### Exercise data

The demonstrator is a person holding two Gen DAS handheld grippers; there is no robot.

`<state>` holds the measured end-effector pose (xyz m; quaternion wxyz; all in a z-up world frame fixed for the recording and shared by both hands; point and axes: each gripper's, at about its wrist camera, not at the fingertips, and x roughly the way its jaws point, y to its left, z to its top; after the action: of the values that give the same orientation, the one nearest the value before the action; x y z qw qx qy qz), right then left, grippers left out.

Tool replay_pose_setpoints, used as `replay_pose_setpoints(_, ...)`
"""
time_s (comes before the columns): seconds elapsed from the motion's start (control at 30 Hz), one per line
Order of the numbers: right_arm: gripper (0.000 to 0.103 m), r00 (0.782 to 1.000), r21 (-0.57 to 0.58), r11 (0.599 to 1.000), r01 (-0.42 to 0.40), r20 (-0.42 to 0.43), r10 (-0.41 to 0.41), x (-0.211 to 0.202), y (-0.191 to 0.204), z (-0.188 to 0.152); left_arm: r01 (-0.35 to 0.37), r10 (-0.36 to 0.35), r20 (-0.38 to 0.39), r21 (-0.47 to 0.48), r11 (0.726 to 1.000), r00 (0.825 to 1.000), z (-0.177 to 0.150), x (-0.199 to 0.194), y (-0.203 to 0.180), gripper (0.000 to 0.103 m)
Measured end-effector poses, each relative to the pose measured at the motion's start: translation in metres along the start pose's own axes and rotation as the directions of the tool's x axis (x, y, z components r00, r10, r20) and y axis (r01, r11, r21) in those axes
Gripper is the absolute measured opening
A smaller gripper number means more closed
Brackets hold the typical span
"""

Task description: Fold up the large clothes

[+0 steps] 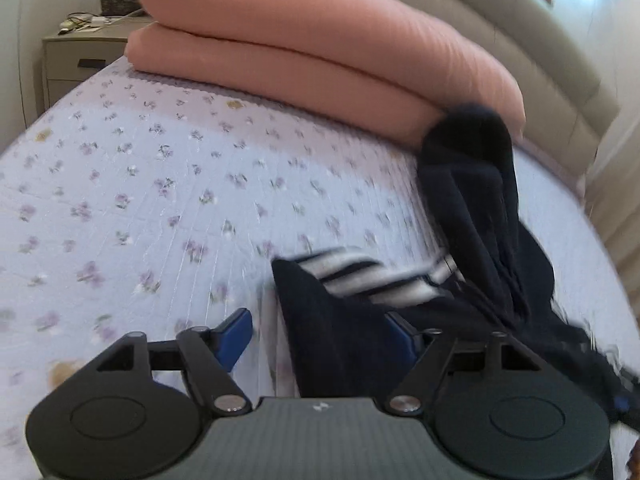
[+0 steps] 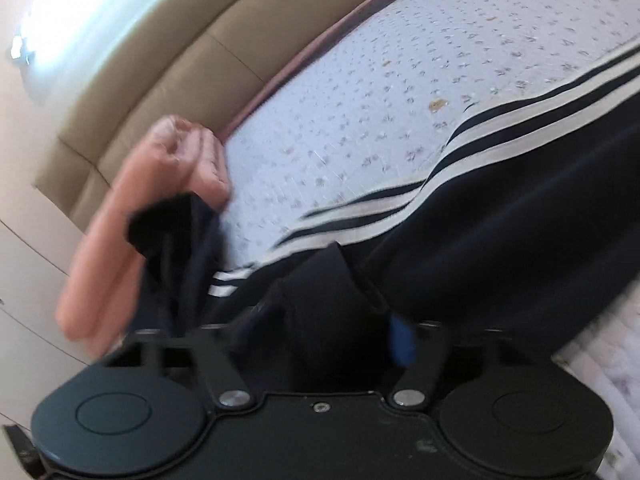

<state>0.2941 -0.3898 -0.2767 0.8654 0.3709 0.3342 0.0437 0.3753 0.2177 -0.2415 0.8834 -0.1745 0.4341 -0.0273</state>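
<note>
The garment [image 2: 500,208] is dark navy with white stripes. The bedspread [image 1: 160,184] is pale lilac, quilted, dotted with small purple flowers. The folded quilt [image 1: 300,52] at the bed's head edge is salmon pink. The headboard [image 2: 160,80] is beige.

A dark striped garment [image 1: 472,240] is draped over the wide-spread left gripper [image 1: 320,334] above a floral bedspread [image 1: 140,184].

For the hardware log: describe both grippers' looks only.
Left gripper: black linkage arms with silver pivot screws, two round black discs, a ribbed grey body with a small white mark, blue fingers. Right gripper: the same black build and silver screws, blue pad partly visible. No cables or sleeves show.
</note>
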Motion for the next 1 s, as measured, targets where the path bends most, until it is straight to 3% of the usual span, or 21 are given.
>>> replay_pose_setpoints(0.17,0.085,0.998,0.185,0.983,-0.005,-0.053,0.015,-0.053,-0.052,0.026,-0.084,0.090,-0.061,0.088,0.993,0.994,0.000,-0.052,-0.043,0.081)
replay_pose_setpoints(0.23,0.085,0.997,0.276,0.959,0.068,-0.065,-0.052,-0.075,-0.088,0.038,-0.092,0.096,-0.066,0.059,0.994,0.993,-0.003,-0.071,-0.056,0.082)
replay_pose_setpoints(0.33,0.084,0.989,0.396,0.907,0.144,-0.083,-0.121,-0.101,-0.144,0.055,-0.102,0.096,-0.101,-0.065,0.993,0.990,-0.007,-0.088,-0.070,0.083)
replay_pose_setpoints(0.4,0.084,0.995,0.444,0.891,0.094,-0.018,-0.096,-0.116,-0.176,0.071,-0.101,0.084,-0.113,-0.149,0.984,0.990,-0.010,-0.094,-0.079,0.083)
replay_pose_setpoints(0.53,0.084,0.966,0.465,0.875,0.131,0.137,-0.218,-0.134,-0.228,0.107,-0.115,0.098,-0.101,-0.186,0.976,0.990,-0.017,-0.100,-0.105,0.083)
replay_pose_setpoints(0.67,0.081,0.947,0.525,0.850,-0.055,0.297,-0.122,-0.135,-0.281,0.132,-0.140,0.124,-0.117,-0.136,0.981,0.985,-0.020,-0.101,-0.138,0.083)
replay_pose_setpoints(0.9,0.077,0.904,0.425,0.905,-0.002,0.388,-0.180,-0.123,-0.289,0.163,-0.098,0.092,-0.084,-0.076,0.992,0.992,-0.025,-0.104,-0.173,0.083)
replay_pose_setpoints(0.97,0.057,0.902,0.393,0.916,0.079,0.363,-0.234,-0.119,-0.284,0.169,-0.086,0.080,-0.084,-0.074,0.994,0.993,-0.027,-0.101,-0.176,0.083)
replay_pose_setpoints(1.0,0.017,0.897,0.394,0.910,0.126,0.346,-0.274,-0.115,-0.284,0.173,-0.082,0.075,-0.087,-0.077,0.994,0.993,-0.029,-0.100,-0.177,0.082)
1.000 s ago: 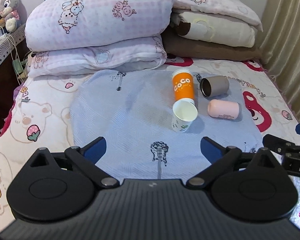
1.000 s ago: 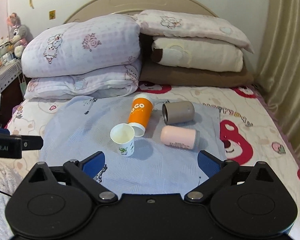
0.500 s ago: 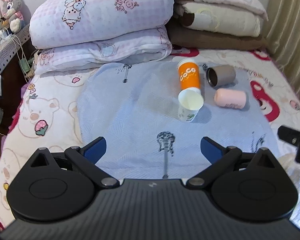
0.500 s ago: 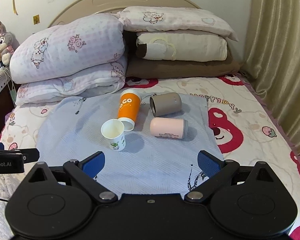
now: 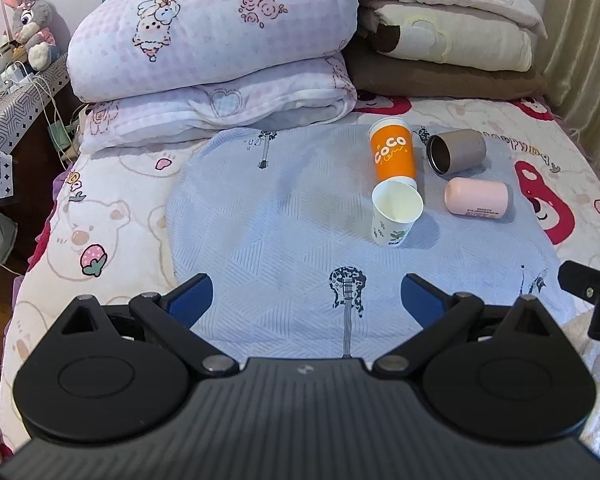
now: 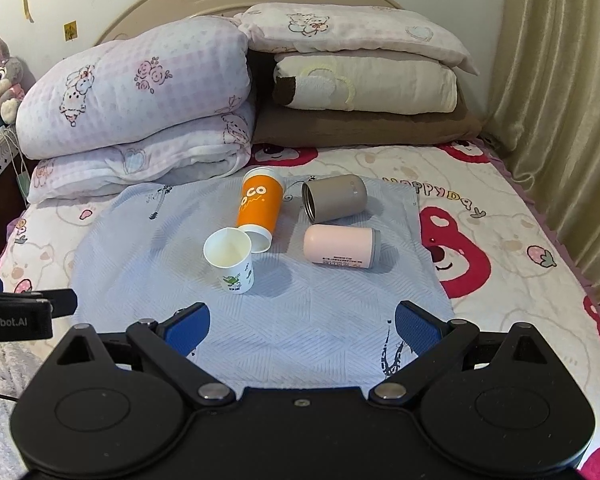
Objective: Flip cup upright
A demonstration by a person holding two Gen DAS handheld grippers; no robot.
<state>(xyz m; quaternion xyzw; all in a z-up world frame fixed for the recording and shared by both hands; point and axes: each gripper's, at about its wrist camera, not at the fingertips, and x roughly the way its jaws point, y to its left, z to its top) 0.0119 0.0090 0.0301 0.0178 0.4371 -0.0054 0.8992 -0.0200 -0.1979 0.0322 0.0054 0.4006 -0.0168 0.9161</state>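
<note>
Both grippers hang back at the near edge of the bed, jaws spread wide and gripping nothing; left gripper (image 5: 306,294) and right gripper (image 6: 302,322) each look out over the pale blue guitar-print cloth (image 6: 148,240), a flat patch that seems laid down to give the cups firmer footing than the bear-print bedspread (image 6: 480,216); four cups sit on it; the small white paper cup with a green cartoon print (image 6: 230,260) stands mouth-up, so that one looks done; touching its far rim lies the orange paper cup lettered COCO (image 6: 260,210), on its side, open mouth toward the grippers; right of it the grey metal tumbler (image 6: 334,198) lies on its side, mouth facing left; nearer, just beside it, the pink cylindrical cup (image 6: 342,246) lies on its side, grey end to the right; three candidates for flipping, then, and I can't tell which comes next; all lie ahead of both grippers and well apart from them; from the left wrist view they sit ahead and to the right, so the right gripper looks better placed.
</note>
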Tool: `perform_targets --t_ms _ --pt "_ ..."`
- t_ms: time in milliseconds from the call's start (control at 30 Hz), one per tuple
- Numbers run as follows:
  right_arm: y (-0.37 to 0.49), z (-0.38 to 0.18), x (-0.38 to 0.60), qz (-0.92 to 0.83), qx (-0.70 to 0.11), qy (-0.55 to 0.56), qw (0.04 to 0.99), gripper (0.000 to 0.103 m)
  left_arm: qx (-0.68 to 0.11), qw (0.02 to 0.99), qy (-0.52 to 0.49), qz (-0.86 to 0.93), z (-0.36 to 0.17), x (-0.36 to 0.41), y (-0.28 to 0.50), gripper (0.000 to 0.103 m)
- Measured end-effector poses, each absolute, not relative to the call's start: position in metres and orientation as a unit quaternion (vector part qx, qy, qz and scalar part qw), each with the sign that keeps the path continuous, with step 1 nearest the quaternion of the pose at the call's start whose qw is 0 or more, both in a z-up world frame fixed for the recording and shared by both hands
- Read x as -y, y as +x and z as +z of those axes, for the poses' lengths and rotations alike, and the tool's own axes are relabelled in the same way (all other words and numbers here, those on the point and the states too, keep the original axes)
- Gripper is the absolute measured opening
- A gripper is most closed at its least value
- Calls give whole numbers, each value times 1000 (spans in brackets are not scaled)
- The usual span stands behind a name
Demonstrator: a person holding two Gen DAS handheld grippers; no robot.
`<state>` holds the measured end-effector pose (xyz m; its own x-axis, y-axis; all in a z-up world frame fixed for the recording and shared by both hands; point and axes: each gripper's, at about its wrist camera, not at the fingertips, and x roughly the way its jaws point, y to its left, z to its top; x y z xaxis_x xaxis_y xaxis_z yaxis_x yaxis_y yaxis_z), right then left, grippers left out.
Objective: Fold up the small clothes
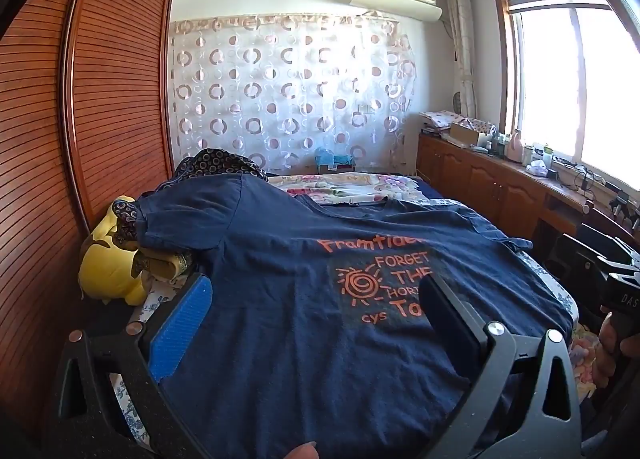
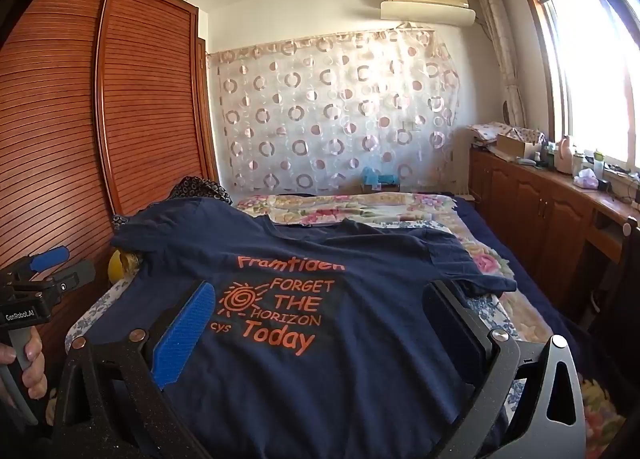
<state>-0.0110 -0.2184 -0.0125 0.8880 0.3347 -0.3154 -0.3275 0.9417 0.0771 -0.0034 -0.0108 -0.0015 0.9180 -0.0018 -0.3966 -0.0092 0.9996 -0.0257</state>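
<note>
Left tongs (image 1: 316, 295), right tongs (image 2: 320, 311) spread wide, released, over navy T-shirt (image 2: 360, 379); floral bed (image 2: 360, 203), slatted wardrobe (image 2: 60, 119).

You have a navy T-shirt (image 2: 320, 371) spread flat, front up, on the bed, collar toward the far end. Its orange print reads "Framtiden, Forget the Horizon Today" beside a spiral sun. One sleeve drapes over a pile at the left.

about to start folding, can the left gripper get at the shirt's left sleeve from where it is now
Probably yes. The left gripper hangs open over the navy t-shirt, and the sleeve lies ahead to its left, draped over a yellow plush with nothing on top.
</note>
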Motion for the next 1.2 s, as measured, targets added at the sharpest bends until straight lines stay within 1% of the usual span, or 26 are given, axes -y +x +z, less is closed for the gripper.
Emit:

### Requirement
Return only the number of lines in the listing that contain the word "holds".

### Result for this task
2